Domestic Consumers Breathe a Sigh of Relief
In the middle of the worries in the trade side, we see a brighter side for the regular Indian homes. The OMCs have decided not to change the price of the 14.2-kg domestic LPG cylinder at all. Such a step will greatly help Indian families financially especially at this time when everywhere they are dealing with the effect of inflation.
Keeping prices of domestic LPG unchanged is an important aspect that helps in sustaining the purchasing power of the middle and lower-middle classes. It also makes sure that while a home-cooked meal remains affordable, the price of the same meal in a restaurant is increasing.

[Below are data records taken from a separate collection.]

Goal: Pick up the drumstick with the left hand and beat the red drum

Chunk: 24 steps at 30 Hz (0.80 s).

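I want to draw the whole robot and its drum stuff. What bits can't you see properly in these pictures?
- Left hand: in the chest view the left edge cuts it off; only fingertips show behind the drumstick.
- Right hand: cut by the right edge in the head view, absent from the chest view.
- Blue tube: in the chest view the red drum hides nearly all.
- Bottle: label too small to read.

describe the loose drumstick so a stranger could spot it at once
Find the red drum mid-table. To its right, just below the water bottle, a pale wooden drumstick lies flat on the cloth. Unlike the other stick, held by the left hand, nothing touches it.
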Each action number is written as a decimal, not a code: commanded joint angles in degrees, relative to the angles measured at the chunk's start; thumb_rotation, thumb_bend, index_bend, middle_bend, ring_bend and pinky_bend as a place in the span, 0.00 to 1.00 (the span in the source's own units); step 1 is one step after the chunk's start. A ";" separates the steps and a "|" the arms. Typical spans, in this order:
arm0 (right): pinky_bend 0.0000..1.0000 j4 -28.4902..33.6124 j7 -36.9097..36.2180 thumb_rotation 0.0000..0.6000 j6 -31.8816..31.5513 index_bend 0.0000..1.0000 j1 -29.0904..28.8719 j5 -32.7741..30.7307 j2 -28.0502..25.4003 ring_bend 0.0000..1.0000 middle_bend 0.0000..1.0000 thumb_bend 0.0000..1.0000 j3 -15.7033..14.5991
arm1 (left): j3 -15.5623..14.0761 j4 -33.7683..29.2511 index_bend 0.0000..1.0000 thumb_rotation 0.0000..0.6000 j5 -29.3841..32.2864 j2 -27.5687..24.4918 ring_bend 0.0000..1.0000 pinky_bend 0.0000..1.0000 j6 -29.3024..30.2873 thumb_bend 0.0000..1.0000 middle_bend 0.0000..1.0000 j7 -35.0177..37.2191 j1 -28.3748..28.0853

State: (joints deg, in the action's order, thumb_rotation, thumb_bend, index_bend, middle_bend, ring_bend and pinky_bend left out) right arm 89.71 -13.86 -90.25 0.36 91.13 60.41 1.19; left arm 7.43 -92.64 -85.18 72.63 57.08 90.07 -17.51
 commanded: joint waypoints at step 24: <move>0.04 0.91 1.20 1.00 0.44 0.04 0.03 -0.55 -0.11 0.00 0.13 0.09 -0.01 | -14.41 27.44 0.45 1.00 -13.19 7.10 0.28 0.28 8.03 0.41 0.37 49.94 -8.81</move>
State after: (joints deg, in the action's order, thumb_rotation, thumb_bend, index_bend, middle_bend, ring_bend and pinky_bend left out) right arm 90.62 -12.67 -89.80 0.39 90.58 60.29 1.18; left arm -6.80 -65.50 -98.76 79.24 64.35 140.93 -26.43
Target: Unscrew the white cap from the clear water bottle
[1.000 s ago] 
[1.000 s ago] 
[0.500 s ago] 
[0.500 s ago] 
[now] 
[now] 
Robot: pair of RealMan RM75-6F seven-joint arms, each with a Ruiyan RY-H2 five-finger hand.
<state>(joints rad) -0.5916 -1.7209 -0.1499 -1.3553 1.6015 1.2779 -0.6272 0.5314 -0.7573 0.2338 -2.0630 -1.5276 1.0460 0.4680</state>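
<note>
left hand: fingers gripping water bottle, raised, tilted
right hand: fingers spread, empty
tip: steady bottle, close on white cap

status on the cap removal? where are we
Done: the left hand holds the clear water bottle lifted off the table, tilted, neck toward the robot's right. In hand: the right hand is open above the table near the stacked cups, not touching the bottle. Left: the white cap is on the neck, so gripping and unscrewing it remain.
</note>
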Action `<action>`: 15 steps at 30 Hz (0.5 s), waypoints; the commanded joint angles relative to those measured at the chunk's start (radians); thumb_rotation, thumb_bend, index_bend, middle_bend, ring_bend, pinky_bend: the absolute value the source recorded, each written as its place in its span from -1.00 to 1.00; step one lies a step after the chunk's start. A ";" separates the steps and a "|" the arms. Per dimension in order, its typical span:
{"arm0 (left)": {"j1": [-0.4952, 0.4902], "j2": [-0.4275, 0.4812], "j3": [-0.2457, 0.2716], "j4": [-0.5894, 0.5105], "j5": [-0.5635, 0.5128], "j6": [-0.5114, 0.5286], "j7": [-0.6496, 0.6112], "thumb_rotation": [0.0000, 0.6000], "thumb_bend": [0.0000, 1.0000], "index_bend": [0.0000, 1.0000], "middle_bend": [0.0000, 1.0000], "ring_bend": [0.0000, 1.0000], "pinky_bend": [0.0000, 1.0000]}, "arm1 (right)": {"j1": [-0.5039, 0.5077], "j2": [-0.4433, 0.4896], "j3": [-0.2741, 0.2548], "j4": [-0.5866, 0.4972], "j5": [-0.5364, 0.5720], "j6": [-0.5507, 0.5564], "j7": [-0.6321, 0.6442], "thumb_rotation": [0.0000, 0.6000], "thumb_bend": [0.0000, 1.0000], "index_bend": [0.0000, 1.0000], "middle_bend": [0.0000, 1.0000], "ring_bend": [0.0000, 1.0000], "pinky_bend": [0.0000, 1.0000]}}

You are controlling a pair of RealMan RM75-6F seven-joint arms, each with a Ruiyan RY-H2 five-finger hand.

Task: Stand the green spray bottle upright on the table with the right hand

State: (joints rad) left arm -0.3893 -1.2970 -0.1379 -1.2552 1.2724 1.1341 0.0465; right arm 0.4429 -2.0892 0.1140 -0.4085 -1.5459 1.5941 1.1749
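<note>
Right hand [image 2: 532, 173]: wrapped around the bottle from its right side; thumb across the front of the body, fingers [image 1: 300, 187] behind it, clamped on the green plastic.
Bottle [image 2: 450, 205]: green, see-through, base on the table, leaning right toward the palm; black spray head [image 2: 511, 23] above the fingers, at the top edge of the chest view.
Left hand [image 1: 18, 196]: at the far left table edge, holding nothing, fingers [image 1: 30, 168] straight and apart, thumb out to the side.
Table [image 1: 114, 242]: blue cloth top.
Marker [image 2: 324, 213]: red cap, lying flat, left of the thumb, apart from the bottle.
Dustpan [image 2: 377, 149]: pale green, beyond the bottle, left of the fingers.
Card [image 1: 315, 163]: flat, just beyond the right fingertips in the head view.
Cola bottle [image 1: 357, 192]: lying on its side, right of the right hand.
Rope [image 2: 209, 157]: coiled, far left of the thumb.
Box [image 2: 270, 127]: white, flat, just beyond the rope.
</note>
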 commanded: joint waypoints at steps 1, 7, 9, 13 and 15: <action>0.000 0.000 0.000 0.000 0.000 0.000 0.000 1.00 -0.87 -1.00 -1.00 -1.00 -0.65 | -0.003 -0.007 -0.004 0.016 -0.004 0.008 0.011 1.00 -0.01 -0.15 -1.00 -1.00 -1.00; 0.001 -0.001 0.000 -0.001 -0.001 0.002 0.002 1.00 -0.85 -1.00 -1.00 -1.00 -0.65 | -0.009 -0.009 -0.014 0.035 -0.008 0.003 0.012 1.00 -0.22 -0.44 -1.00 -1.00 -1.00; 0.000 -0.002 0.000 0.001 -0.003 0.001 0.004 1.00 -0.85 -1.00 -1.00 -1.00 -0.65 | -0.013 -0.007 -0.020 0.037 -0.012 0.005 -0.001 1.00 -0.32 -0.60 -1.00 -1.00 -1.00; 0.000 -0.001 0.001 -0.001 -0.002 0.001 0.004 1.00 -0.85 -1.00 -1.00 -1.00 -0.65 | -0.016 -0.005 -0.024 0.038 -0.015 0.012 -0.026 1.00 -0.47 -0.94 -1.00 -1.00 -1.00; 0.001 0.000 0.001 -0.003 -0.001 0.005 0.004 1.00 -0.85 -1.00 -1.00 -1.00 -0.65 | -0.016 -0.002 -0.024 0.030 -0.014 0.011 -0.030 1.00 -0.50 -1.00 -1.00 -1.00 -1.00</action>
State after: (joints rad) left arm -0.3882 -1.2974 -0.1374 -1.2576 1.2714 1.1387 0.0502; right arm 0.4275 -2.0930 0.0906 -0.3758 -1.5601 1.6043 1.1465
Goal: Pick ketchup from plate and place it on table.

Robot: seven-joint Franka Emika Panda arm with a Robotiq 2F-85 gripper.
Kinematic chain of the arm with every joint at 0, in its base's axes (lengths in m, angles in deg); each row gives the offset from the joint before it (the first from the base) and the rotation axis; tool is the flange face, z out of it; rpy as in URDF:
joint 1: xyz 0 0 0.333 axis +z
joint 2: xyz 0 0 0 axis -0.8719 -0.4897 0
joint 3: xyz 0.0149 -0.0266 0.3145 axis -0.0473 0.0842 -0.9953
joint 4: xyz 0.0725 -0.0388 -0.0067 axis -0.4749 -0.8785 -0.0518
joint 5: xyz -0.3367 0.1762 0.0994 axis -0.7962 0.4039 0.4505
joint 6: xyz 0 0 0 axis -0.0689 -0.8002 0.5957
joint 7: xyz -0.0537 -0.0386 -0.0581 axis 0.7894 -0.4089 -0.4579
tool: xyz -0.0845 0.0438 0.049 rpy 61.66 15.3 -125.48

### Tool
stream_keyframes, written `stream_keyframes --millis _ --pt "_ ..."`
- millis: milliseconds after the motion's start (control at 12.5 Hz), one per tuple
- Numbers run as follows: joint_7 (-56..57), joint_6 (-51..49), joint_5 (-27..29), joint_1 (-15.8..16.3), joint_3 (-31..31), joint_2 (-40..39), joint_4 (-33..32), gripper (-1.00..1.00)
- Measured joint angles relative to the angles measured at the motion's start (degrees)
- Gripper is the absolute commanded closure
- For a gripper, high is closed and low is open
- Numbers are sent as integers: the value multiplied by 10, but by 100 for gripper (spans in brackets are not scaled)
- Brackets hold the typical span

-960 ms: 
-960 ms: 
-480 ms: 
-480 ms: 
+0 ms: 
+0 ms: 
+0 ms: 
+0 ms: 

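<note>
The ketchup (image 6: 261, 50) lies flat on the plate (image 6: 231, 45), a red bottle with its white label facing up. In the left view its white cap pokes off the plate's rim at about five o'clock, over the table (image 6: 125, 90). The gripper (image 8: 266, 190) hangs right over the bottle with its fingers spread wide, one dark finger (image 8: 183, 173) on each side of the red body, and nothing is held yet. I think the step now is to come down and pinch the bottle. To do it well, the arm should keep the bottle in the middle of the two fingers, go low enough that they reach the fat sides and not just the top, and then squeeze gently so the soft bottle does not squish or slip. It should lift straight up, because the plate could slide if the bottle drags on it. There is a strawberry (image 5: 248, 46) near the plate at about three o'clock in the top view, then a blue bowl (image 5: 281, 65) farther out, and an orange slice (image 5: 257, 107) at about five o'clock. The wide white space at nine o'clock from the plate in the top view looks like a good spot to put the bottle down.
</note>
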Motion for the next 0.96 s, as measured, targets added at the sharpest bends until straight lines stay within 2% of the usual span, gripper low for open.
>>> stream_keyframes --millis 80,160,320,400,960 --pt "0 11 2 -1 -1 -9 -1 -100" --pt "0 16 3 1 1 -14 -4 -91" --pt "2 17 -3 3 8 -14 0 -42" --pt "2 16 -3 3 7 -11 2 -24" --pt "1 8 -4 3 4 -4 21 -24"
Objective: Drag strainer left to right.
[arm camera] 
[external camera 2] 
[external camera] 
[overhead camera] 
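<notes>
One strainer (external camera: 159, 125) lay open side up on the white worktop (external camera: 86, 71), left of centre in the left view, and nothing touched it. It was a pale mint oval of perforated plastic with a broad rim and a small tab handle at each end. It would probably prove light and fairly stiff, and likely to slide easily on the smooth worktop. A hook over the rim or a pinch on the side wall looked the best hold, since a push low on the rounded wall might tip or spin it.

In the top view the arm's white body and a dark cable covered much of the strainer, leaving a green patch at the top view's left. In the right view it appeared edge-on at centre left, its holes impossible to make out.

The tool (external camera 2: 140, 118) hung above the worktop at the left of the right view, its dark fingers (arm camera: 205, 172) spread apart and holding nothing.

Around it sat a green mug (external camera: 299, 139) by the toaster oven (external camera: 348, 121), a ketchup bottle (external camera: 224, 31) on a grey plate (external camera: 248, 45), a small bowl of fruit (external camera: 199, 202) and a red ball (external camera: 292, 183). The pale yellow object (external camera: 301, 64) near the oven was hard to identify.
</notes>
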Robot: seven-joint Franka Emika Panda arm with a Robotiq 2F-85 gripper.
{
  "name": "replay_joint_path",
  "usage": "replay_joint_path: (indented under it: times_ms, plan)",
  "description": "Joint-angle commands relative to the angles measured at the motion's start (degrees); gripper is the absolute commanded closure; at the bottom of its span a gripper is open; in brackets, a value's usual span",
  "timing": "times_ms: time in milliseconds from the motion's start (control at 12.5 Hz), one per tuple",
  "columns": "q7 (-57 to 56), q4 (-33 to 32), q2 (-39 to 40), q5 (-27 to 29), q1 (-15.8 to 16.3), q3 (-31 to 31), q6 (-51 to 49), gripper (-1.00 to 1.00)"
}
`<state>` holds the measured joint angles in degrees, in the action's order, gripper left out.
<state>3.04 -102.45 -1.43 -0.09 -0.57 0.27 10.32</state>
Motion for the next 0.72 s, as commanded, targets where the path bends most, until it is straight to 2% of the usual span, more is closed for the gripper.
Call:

Industry Demands and the Road Ahead
In the wake of these price increases, several hotel and restaurant trade groups are appealing to the government to step in and help. It is an open secret that industry organizations have been requesting the adjustment of taxes on commercial LPG and have also advocated for being able to claim Input Tax Credit (ITC) on the Goods and Services Tax (GST) paid on commercial gas. According to them, such steps would act as a great cushion against price fluctuations worldwide. Now that hospitality industry is gearing up for the immediate effect of the new billing cycle, business owners are examining their workings very closely to identify energy saving opportunities. Whether it’s upgrading to energy efficient burners or better managing kitchen prep times, the whole industry seems to be exploring every possible way to minimize their fuel usage. Currently, owners of hotels and restaurants have no choice but to keep on doing a difficult balancing act: on the one hand, continuing to serve good quality food and retaining customers, and on the other, dealing with exploding costs of operating stoves. With global energy markets being so volatile, Indian food service industry needs to be quick, tough and ready to face even bigger changes in the coming months.